What to do> Your answer should consist of the lines in the following data that contain "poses".

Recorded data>
───

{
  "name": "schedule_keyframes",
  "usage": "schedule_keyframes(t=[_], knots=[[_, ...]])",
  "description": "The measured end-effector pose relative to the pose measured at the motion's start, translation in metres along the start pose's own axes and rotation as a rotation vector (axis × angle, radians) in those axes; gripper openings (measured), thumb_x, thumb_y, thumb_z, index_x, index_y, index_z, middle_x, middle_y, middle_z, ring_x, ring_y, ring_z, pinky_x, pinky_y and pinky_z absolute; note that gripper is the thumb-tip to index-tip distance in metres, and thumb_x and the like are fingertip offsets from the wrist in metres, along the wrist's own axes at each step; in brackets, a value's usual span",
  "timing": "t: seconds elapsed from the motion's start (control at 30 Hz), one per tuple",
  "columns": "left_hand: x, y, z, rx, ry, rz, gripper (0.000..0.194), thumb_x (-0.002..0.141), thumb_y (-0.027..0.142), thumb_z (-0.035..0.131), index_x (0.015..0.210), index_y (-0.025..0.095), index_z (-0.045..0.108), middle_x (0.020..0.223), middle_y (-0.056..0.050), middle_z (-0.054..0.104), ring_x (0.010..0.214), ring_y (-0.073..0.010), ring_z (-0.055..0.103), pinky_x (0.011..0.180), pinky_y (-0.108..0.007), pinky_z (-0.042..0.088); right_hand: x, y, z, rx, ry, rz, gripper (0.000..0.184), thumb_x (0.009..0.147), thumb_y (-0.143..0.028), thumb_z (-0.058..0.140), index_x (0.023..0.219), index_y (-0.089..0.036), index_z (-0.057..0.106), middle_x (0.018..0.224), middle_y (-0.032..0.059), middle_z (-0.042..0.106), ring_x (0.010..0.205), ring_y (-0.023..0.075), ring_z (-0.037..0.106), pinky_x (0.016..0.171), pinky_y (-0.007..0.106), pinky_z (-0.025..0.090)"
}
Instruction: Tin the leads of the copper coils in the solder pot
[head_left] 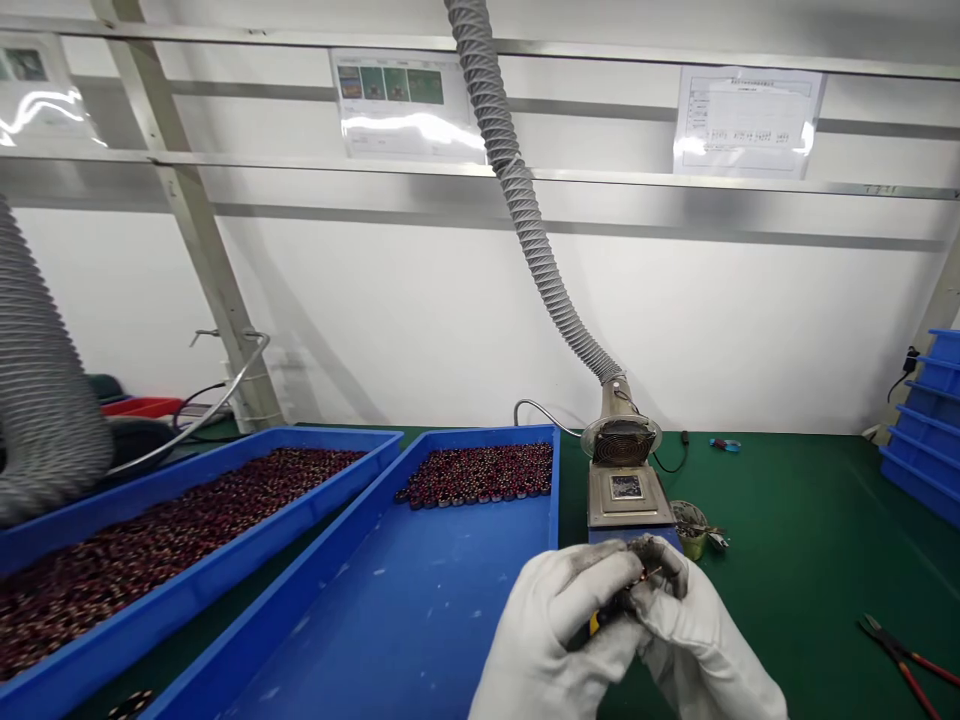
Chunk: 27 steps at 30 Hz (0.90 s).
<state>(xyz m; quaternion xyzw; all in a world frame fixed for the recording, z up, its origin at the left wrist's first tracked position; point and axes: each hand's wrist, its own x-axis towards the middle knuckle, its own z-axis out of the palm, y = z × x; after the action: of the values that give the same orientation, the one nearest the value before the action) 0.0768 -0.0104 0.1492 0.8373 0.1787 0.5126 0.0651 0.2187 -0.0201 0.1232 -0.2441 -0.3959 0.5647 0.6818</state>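
White gloves with greyed fingertips cover both hands. My left hand [559, 625] is closed round a small dark thing with a yellow patch [595, 623]; most of it is hidden by the fingers. Right beside it, the fingertips of my right hand [694, 620] pinch at a thin copper-coloured wire end [651, 574] between the two hands. The hands touch, in front of a small metal solder pot [628, 500] with a bright square top. A long blue tray [420, 590] lies to their left, with many small dark red round parts [484, 472] packed at its far end.
A second blue tray [382, 445] of similar parts stands further left. A ribbed grey hose [525, 200] drops to a hood behind the pot. Near it is a small greenish cup [691, 540]. Red-handled pliers [896, 650] and stacked blue trays [926, 430] are at right.
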Motion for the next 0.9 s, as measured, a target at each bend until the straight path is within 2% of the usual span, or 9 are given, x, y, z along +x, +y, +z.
schedule_keyframes(t=[0.1, 0.2, 0.3, 0.33, 0.47, 0.57, 0.63, 0.77, 0.9], knots=[[0.000, -0.005, 0.002, -0.256, 0.029, -0.104, 0.021, 0.080, 0.015, 0.051, 0.096, 0.024, 0.061, 0.095, -0.005, 0.064, 0.088, -0.0195, 0.059, 0.077, -0.030, 0.051, 0.011, 0.000, -0.006, 0.094, -0.078, 0.164, 0.019, 0.054, -0.021, 0.077, 0.066, -0.017, 0.062, 0.064, 0.0007, 0.065, 0.062, 0.0167, 0.062, 0.063, 0.030, 0.052], [0.002, -0.006, 0.004, -0.493, 0.211, -0.310, 0.014, 0.077, 0.022, 0.054, 0.070, 0.020, 0.066, 0.075, -0.006, 0.067, 0.081, -0.0217, 0.061, 0.072, -0.029, 0.052, 0.011, 0.001, -0.003, 0.139, -0.121, 0.243, 0.021, 0.058, -0.032, 0.075, 0.061, -0.017, 0.060, 0.054, -0.0007, 0.062, 0.053, 0.0163, 0.061, 0.056, 0.031, 0.052], [0.003, -0.002, 0.000, -0.653, 0.396, -0.494, 0.012, 0.074, 0.026, 0.060, 0.067, 0.020, 0.067, 0.073, -0.004, 0.067, 0.074, -0.0195, 0.063, 0.061, -0.021, 0.052, -0.002, -0.002, 0.003, 0.186, -0.129, 0.255, 0.024, 0.058, -0.030, 0.076, 0.074, -0.020, 0.061, 0.063, -0.0013, 0.065, 0.053, 0.0158, 0.062, 0.056, 0.032, 0.052], [0.004, 0.001, -0.003, -0.655, 0.383, -0.525, 0.007, 0.070, 0.026, 0.064, 0.072, 0.020, 0.068, 0.078, -0.005, 0.068, 0.073, -0.0194, 0.064, 0.059, -0.020, 0.052, -0.007, -0.003, 0.005, 0.200, -0.124, 0.245, 0.024, 0.061, -0.029, 0.074, 0.079, -0.021, 0.061, 0.068, -0.0008, 0.067, 0.056, 0.0159, 0.063, 0.057, 0.032, 0.052], [0.007, 0.009, -0.004, -0.571, 0.136, -0.485, 0.031, 0.057, 0.015, 0.072, 0.087, 0.021, 0.068, 0.095, -0.008, 0.065, 0.083, -0.0239, 0.062, 0.068, -0.026, 0.054, -0.011, -0.008, 0.006, 0.189, -0.089, 0.171, 0.022, 0.066, -0.026, 0.070, 0.086, -0.020, 0.062, 0.074, 0.0018, 0.068, 0.064, 0.0166, 0.065, 0.061, 0.030, 0.052], [0.007, 0.006, 0.005, -0.613, 0.241, -0.383, 0.008, 0.068, 0.017, 0.064, 0.072, 0.021, 0.069, 0.078, -0.006, 0.067, 0.079, -0.0211, 0.062, 0.067, -0.026, 0.054, 0.003, -0.005, 0.000, 0.134, -0.100, 0.164, 0.015, 0.062, -0.027, 0.072, 0.069, -0.016, 0.063, 0.063, 0.0003, 0.067, 0.060, 0.0156, 0.064, 0.059, 0.028, 0.052], [0.005, 0.000, 0.009, -0.648, 0.310, -0.335, 0.007, 0.071, 0.019, 0.063, 0.067, 0.021, 0.069, 0.070, -0.005, 0.067, 0.076, -0.0199, 0.062, 0.067, -0.025, 0.053, 0.011, -0.003, -0.005, 0.097, -0.144, 0.205, 0.016, 0.063, -0.028, 0.071, 0.063, -0.016, 0.061, 0.059, -0.0005, 0.066, 0.058, 0.0149, 0.064, 0.057, 0.028, 0.052], [0.001, -0.006, 0.002, -0.724, 0.474, -0.373, 0.005, 0.073, 0.024, 0.065, 0.071, 0.023, 0.069, 0.077, -0.002, 0.068, 0.078, -0.0194, 0.063, 0.073, -0.025, 0.052, 0.011, 0.002, -0.012, 0.097, -0.226, 0.312, 0.017, 0.067, -0.032, 0.067, 0.072, -0.017, 0.062, 0.066, 0.0025, 0.068, 0.058, 0.0170, 0.064, 0.052, 0.031, 0.051], [0.004, 0.002, -0.002, -0.660, 0.186, -0.527, 0.018, 0.066, 0.017, 0.068, 0.083, 0.021, 0.069, 0.091, -0.006, 0.066, 0.080, -0.0221, 0.063, 0.069, -0.025, 0.053, 0.010, 0.012, -0.013, 0.105, -0.149, 0.220, 0.020, 0.057, -0.023, 0.075, 0.072, -0.019, 0.063, 0.070, 0.0028, 0.068, 0.062, 0.0184, 0.063, 0.057, 0.032, 0.052]])
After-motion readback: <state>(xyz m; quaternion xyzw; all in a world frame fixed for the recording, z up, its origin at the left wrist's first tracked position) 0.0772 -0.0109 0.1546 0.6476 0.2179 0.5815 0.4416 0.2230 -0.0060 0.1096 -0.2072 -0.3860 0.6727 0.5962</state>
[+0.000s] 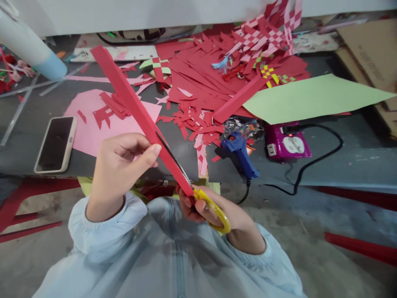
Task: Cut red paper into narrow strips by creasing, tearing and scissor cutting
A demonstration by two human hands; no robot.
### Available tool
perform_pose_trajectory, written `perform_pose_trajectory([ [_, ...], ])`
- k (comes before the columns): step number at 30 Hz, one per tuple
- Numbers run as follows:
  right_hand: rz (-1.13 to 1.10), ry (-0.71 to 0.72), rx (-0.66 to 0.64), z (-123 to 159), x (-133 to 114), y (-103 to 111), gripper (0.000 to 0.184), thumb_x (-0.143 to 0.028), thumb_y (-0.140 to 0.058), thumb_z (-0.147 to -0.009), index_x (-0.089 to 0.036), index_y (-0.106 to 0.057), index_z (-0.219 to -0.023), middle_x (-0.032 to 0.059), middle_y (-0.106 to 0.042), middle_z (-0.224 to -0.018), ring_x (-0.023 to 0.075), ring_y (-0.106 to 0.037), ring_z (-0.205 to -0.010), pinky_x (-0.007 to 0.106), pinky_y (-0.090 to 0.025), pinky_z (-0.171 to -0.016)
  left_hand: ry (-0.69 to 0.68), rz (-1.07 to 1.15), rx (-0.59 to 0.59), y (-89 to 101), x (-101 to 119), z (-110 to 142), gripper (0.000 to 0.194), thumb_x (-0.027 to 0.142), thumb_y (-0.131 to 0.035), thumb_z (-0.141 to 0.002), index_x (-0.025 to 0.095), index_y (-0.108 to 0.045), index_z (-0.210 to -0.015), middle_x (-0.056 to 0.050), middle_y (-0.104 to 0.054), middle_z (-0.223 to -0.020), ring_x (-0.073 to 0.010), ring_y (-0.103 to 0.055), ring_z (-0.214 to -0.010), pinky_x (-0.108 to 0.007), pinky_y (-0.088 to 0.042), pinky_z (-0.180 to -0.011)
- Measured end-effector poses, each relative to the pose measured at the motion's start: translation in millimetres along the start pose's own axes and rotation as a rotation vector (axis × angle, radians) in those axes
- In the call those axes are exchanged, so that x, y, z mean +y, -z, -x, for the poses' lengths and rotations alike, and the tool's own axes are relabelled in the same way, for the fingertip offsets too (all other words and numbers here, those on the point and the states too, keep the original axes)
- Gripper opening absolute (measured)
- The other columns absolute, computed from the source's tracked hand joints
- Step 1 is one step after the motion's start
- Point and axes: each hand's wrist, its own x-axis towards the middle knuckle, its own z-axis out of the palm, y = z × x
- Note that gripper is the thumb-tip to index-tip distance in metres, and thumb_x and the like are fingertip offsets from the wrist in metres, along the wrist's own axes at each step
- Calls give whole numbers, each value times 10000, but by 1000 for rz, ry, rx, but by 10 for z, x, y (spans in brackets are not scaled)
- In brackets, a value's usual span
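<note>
My left hand (119, 169) pinches a long red paper strip (130, 101) between thumb and fingers, holding it slanted up to the left. My right hand (211, 213) grips yellow-handled scissors (214, 209), fingers through the loops. The blades (173, 159) run along the strip's lower part, cutting lengthwise. Both hands hover over the near edge of the dark table (341, 165), above my light blue sleeves.
A phone (56, 143) lies at the left on the table beside a pink sheet (89, 124). Red paper scraps (211, 78) and woven pieces pile at the back. A blue glue gun (240, 153), a magenta power strip (287, 145) with black cable and a green sheet (310, 99) lie right.
</note>
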Motion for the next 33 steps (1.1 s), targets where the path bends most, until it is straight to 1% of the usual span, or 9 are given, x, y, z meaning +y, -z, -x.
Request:
perform_pose_trajectory([
  [3, 2, -4, -7, 0, 12, 24, 413, -596, -544, -933, -211, -423, -846, -46, -411, -726, 68, -382, -575, 223, -282, -469, 23, 48, -29, 13, -23, 5, 200, 232, -709, -815, 204, -657, -624, 39, -628, -519, -79, -555, -450, -188, -434, -428],
  [7, 32, -9, -21, 4, 24, 57, 422, -608, -525, -937, -212, -417, -840, -56, -395, -705, 63, -356, -557, 224, -285, -471, 36, 35, -96, 73, -28, -21, 201, 295, -720, -826, 193, -682, -658, 7, -654, -550, -107, -602, -485, -204, -476, -445],
  [11, 36, -24, -26, 13, 44, 70, 476, -673, -522, -901, -211, -427, -837, -56, -382, -703, 68, -354, -551, 230, -278, -462, 24, 58, -62, 173, -28, -82, 192, 345, -733, -839, 217, -707, -698, 19, -658, -569, -97, -622, -503, -186, -472, -443],
  [13, 23, -24, -44, 15, 39, 63, 473, -671, -521, -903, -212, -429, -837, -55, -366, -713, 70, -358, -556, 230, -285, -461, 26, 55, -66, 213, -29, -112, 179, 332, -743, -834, 231, -710, -691, 27, -658, -576, -92, -624, -508, -182, -472, -446],
  [16, 35, -24, -40, 15, 11, 45, 444, -643, -508, -926, -214, -427, -842, -46, -388, -727, 75, -362, -569, 230, -278, -460, 20, 64, -69, 239, -32, -135, 186, 311, -761, -827, 228, -703, -670, 33, -648, -566, -84, -616, -496, -178, -482, -455],
  [19, 80, -48, -34, 15, -16, 39, 457, -665, -476, -928, -220, -424, -838, -38, -406, -736, 82, -356, -574, 239, -260, -459, 19, 55, -35, 236, -39, -129, 190, 314, -781, -815, 220, -705, -669, 36, -637, -547, -78, -607, -476, -167, -453, -419],
  [24, 57, -81, -102, 10, -29, 38, 492, -718, -450, -905, -228, -412, -885, -57, -377, -696, 83, -301, -551, 264, -235, -469, 2, 32, 2, 207, -35, -87, 223, 369, -789, -809, 226, -705, -660, 34, -627, -524, -86, -597, -448, -183, -422, -391],
  [29, 47, -74, -149, -5, -58, 3, 508, -751, -383, -907, -244, -358, -896, -47, -358, -729, 96, -284, -569, 287, -233, -483, -35, 8, -22, 149, 34, -42, 234, 288, -755, -830, 216, -663, -628, 38, -646, -542, -83, -591, -465, -203, -450, -447],
  [33, 74, -95, -163, -31, -82, -9, 559, -794, -371, -878, -239, -389, -934, -35, -377, -757, 102, -283, -587, 285, -249, -478, -51, -23, -22, 116, 90, -11, 227, 259, -741, -820, 208, -641, -622, 39, -652, -552, -84, -592, -486, -213, -466, -479],
])
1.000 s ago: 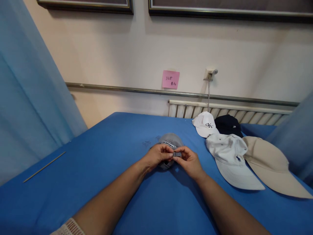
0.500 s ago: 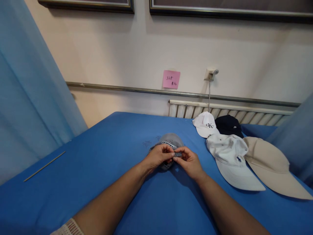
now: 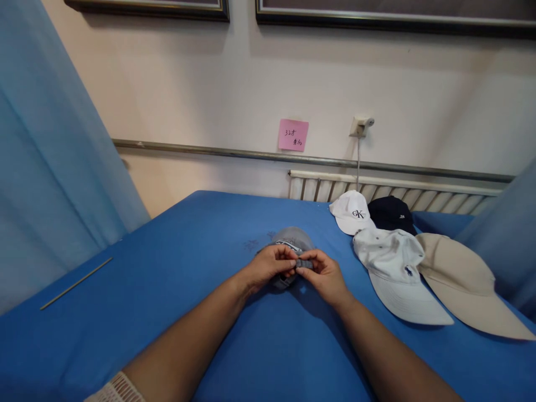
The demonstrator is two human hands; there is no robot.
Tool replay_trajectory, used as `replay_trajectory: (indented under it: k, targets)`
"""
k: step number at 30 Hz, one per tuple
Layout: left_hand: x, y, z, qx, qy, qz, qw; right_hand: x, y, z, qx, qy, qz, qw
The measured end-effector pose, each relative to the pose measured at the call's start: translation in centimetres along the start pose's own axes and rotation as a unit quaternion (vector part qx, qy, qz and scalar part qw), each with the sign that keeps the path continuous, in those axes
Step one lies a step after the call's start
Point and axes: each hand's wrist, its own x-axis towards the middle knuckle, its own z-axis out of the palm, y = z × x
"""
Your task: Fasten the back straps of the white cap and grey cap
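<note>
A grey baseball cap (image 3: 296,235) with pale lettering sits at the middle of the blue-covered table (image 3: 176,234), partly hidden behind my hands. My left hand (image 3: 274,263) pinches the cap's strap (image 3: 304,263) between thumb and fingers. From the other side, my right hand (image 3: 324,273) grips the same grey strap, its thumb underneath. The fingertips of both hands nearly meet over the cap's near edge. How the strap is fastened is too small to make out.
Right of my hands lie a white cap (image 3: 349,211), a black cap (image 3: 391,213), a pale grey cap (image 3: 396,273) and a beige cap (image 3: 460,273). A thin stick (image 3: 77,283) rests at the left. Behind the table are a radiator (image 3: 326,187) and a rail (image 3: 209,152).
My fingers have shifted slightly on the strap, and a little more of it shows between them. The grey cap and the other caps stay in place.
</note>
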Motion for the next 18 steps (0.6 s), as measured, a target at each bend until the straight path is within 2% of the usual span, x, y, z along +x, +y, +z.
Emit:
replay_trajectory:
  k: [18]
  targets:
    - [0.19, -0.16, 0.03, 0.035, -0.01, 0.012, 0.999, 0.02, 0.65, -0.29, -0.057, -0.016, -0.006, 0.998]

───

Finished task>
- Measured end-effector poses, each relative to the pose measured at the motion's start: translation in millimetres along the start pose's own axes and rotation as a rotation vector (axis × angle, radians) in those axes
- In the call those axes are exchanged, so that x, y, z mean +y, -z, -x, for the poses' lengths and rotations alike, and the tool's own axes are relabelled in the same way, for the fingertip offsets too (all other words and numbers here, those on the point and the states too, keep the original axes)

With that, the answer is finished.